João José Leal

Promotor de Justiça, professor aposentado e membro da Academia Catarinense de Letras - [email protected]

Colônia Brusque, ano 1880: Torre Babel

João José Leal

Promotor de Justiça, professor aposentado e membro da Academia Catarinense de Letras - [email protected]

Colônia Brusque, ano 1880: Torre Babel

João José Leal

Em 1880, o padre Arcângelo Ganarini publicou em Trento, na Itália, um livreto intitulado “Notícias de Brusque e Nova Trento”, uma espécie de reportagem sobre a realidade que teria observado, quando de sua permanência nestas bandas tropicais. Reportando-se à nossa Colônia, o padre-repórter afirmou que, poucos anos antes da sua chegada, aqui prevalecia “um reino de miséria”. Essa situação de atraso e pobreza, no entanto, era coisa do passado, pois documentos oficiais dizem que em 1865, o núcleo colonial já apresentava um “progresso positivo”.

Assim, quando Ganarini aqui chegou, encontrou “uma povoação constituída de casas de estilo ‘tudesco’ cobertas de telhas, com alguns graciosos palacetes de dois andares”, segundo suas próprias palavras. Além disso, a comunidade construíra “uma assaz cara, ampla e bela igreja, benzida a 21 de junho de 1879, dedicada a São Luiz Gonzaga”. Menciona também a existência de “duas escolas públicas, agência do correio, tiro ao alvo, um pequeno teatro, três fábricas de cerveja, padarias, açougue, alfaiataria e todos os mais artesãos necessários à vida social”. Tudo resultado da cultura de ordem e trabalho dos tedescos, conforme escreve ele.

Quanto aos italianos aqui chegados a partir de 1875, fugindo “às misérias da pátria”, muitos deles não tinham recebido os seus lotes na Colônia Príncipe Dom Pedro e se encontravam ociosos, acampados nas proximidades de Brusque. Viviam da ajuda financeira governamental, que representava 100 mil florins (cem contos de réis) mensais. Segundo ele, “quase todo esse dinheiro era derramado em Brusque e nas tascas de antigos colonos, que tinham alguma coisa para vender.”

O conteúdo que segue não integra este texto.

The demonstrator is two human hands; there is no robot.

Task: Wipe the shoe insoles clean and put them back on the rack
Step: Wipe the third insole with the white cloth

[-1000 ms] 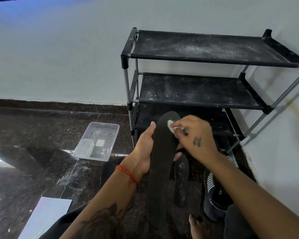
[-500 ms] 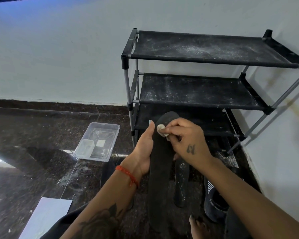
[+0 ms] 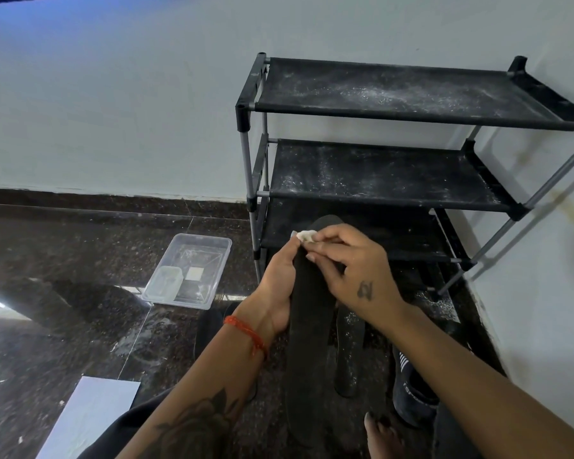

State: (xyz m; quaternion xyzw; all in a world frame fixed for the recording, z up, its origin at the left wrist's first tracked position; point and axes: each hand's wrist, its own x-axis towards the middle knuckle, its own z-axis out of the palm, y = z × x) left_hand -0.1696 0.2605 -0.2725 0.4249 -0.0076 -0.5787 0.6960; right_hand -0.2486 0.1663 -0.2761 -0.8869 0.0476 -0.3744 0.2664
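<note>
A long black insole stands lengthwise in front of me, its toe end up near the rack's lowest shelf. My left hand grips its left edge near the top. My right hand pinches a small white wipe against the insole's upper left edge, beside my left thumb. A second black insole, speckled with white dust, lies on the floor just right of the held one. The black three-shelf shoe rack stands against the white wall, its shelves dusted white.
A clear plastic tub holding small white items sits on the dark floor to the left. A white sheet lies at the lower left. A dark shoe rests by my right forearm, and toes show at the bottom.
My right hand has drawn the wipe leftward across the insole's toe end, from its right side to its left edge. My left hand and the insole have stayed put.
</note>
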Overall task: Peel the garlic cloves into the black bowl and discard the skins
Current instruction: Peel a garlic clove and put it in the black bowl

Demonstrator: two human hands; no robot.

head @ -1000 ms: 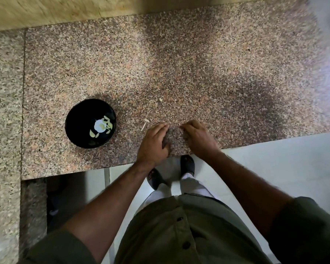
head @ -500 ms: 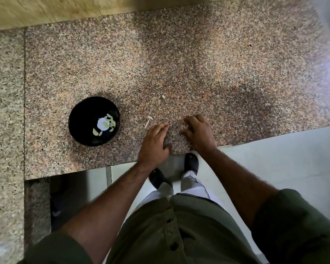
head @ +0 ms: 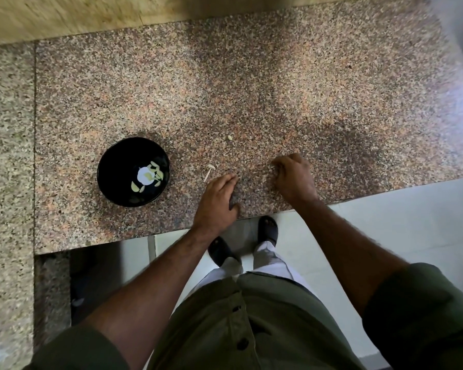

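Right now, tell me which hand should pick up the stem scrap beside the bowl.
Left. The left hand lies flat with fingertips almost at the stem scrap; the right hand is curled, farther right.

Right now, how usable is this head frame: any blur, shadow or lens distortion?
Head view: the top and right edges smear with motion blur; the granite counter carries soft dark shadow patches; straight edges bow from the wide-angle lens; the centre stays sharp enough to show the black bowl and pale cloves inside.

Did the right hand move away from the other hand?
Yes. The right hand has slid right along the granite counter, widening its gap from the left hand and the black bowl.
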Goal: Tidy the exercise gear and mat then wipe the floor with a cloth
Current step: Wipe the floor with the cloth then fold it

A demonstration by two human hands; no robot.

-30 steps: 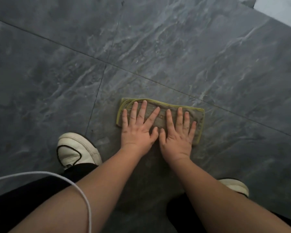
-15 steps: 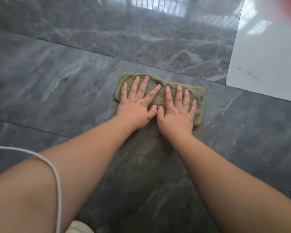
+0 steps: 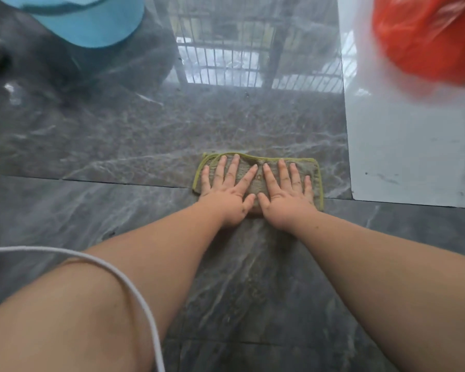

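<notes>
Head view: your left hand (image 3: 226, 191) and right hand (image 3: 286, 194) lie side by side, fingers straight and spread, pressing flat on the grey cloth (image 3: 316, 178) under them on the dark floor (image 3: 118, 146).

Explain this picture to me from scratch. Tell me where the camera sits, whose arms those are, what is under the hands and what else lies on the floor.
There is no machine here: a person wears one wide-angle camera on the head, looking forward and down, so the two bare arms are their own. The left hand and the right hand lie flat, fingers spread, pressing a grey cloth with a yellow-green edge onto the dark marbled floor. Nothing is gripped. Ahead to the left stands a blue tub, ahead to the right an orange plastic bag on a white tile. A white cable crosses the left arm.
</notes>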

Então, com pinceladas ácidas, irônicas e de reprovação moral, Ganarini descreve a vida colonial brusquense, dizendo que tinham surgido “bodegas e casas comerciais quase que por encanto”. Na sua opinião, boa parte dos imigrantes italianos, alfaiates, sapateiros, operários, carpinteiros, barbeiros e outros artesãos ociosos e dedicados “à arte de nada fazer”, haviam transformado Brusque numa “Torre de Babel, onde os menos providos sentiam-se alegres de ter gastado o dinheiro que hoje choram”.

Aquela crescente e perniciosa ociosidade, escreveu ele, representava um perigo moral para os filhos dos demais colonos, que “suspiravam pelo momento de entrar em suas terras”. Como se nota, imigrantes que nada faziam esbanjaram boa parte do dinheiro recebido do governo imperial (uma espécie de bolsa família da época), nas bodegas e tascas para sustentar o comércio de Brusque. No caso, a ociosidade de uns contribuiu, claro que com dinheiro do governo, para a riqueza de outros.

E como a história se repete, hoje, muitos brasileiros gastam a renda do Bolsa Família em apostas esportivas online, para encher os bolsos dos milionários donos das tais de bets da ilusão e da enganação.